Bug 11624 - Memory leak after smbc_free_context() on the session while accessing shares on DFS junctions
Memory leak after smbc_free_context() on the session while accessing shares o...
Status: RESOLVED FIXED
Product: Samba 4.1 and newer
Classification: Unclassified
Component: libsmbclient
4.1.12
All All
: P5 major
: ---
Assigned To: Karolin Seeger
Samba QA Contact
:
: 11195 (view as bug list)
Depends on:
Blocks:
  Show dependency treegraph
 
Reported: 2015-11-30 09:15 UTC by hargagan
Modified: 2016-01-07 17:35 UTC (History)
4 users (show)

See Also:


Attachments
Proposed patch for fixing the memory leak due to left over cli connection structures after smbc_free_context() (2.66 KB, patch)
2015-11-30 09:15 UTC, hargagan
no flags Details
git-am fix for master (1.27 KB, patch)
2015-12-16 19:14 UTC, Jeremy Allison
no flags Details
git-am fix for 4.3.next, 4.2.next. (1.52 KB, patch)
2015-12-21 23:56 UTC, Jeremy Allison
vl: review+
jra: review? (shargagan)
Details

Note You need to log in before you can comment on or make changes to this bug.
Description hargagan 2015-11-30 09:15:54 UTC
Created attachment 11629 [details]
Proposed patch for fixing the memory leak due to left over cli connection structures after smbc_free_context()

There are AD DFS junctions and accessing using smbclient library. Noticing a gradual increase in memory and doubted a leak. After running in valgrind noticed these even after smbc_free_context(). Expected that cli_shutdown() in SMBC_remove_unused_server(). One such valgrind error shows this :

==11691== 24,800 (125 direct, 24,675 indirect) bytes in 1 blocks are definitely lost in loss record 1,038 of 1,045
==11691==    at 0x4C297EE: malloc (vg_replace_malloc.c:299)
==11691==    by 0xB447D42: talloc_strdup (in /usr/lib64/libtalloc.so.2.1.1)
==11691==    by 0x95909F8: cli_set_mntpoint (in /usr/lib64/samba/liblibsmb.so)
==11691==    by 0x9592ED4: cli_resolve_path (in /usr/lib64/samba/liblibsmb.so)
==11691==    by 0x8AFE372: cacl_get (in /usr/lib64/libsmbclient.so.0.2.1)
==11691==    by 0x8B000F8: SMBC_getxattr_ctx (in /usr/lib64/libsmbclient.so.0.2.1)

After analysing the code found that it doesn't cleanup all the cli connections in the srv->cli. It goes to head and matches if the 'cli' is equal to 'cli_head'. If not it doesn't cleanup all the subsidiary connections.

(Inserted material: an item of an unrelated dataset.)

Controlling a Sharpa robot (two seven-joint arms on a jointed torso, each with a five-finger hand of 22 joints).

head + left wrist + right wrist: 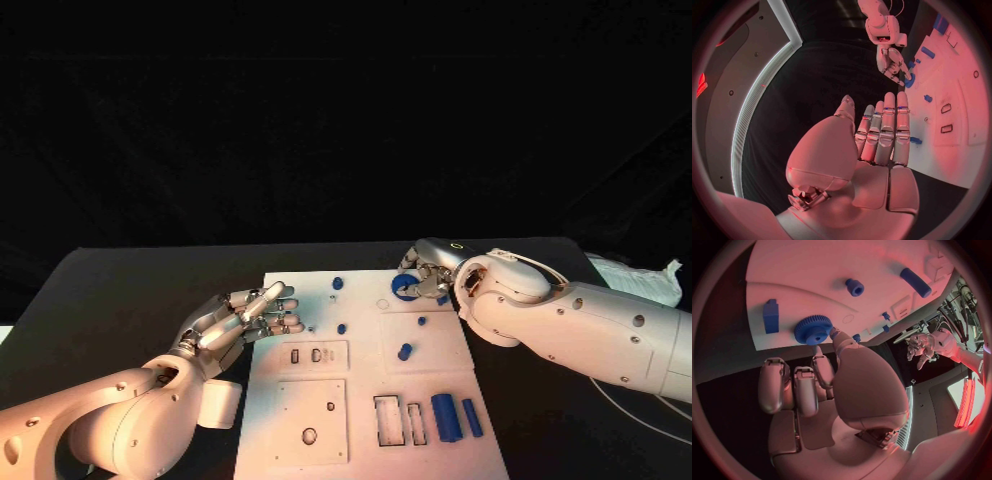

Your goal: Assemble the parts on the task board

Proposing a patch which is cleaning up cli connections in the cli-list during the SMBC_remove_unused_server(). In this giving a new function cli_cleanup() which will do this job and is called from SMBC_remove_unused_server() instead of cli_shutdown().
Comment 1 Jeremy Allison 2015-12-10 00:48:07 UTC
How are you calling smbc_free_context() ? Note that the docs for that function state:

-----------------------------------------------------------
 * @note            It is advised to clean up all the contexts with shutdown_ctx set to 1
 *                  just before exit()'ing. When shutdown_ctx is 0, this function can be
 *                  use in periodical cleanup functions for example.
-----------------------------------------------------------

When is the bug being reported ? Is it when you're exiting the program ? Are you calling smbc_free_context(ctx, 1) before exit ?

Can you show me your code that calls smbc_free_context() please ?
Comment 2 hargagan 2015-12-10 08:41:52 UTC
Hi Jeremy,

Thanks for looking at the bug. In our code using SMBC_free_context() with '0' and it is called for the cleanup of the context.
>>>>
SMBC_FreeCtx((SMBCCTX*)smbcContext, 0);
>>>>

This is called from the cleanup routine periodically, which is being called for a session context once it is idle for some time or not used.

Here is what I think is happening. The srv->cli is the list and it is updated on every new connection created through this, for eg, DFS targets. I have seen having one connection for IPC$, other for root server, and other for DFS server. It is clearing only one of them and not freeing the remaining two for every 'srv' connection, which over a long run and multiple sessions, is causing leak. As per my analysis here the 'srv->cli' that is used in the cli_shutdown() which is called from SMBC_remove_unused_server() is not passing the head of the list ('DLIST_HEAD') and hence cli_shutdown doesn't clear off all the subsidiary cli(s) in the list. It only clears off last added 'cli' entry in the srv->cli list. For a share access on a DFS setup, I hope I am able to explain the problem that I am seeing.

Thanks,
Comment 3 Jeremy Allison 2015-12-10 18:25:35 UTC
So this is a long-lived application. Is the context being re-used at this point or is it being shut down ?

I ask as calling:

smbc_free_context(ctx, 1);

would seem to do the complete shutdown required.

Once you've called smbc_free_context() on the ctx, do you re-use it or do you create a new one ?
Comment 4 Jeremy Allison 2015-12-10 22:34:15 UTC
(In reply to hargagan from comment #2)

OK, I've looked into this really carefully, and I don't see where srv->cli can be anything but the primary connection to a server to resolve a path. srv->cli should always be the list head for subsidiary DFS connections - it's never accessed or changed by any DLIST_XXX macros.

Do you check the return from smbc_free_context() in your code ?

If it returns 1 then there are outstanding files open on one of the connections, and thus the underlying memory won't get freed.

See the comment in the description of smbc_free_context():

/*
 * Free a context
 *
 * Returns 0 on success. Otherwise returns 1, the SMBCCTX is _not_ freed
 * and thus you'll be leaking memory if not handled properly.
 *
 */
int
smbc_free_context(SMBCCTX *context,
                  int shutdown_ctx)

Are you checking for a return of 1 ?
Comment 5 Chris 2015-12-14 12:50:14 UTC
Sounds like this may be related to my issue reported here https://bugzilla.samba.org/show_bug.cgi?id=11195
Comment 6 Jeremy Allison 2015-12-15 05:01:15 UTC
Yes, that looks similar - but I still can't see where srv->cli can be anything but the primary connection to a server to resolve a path.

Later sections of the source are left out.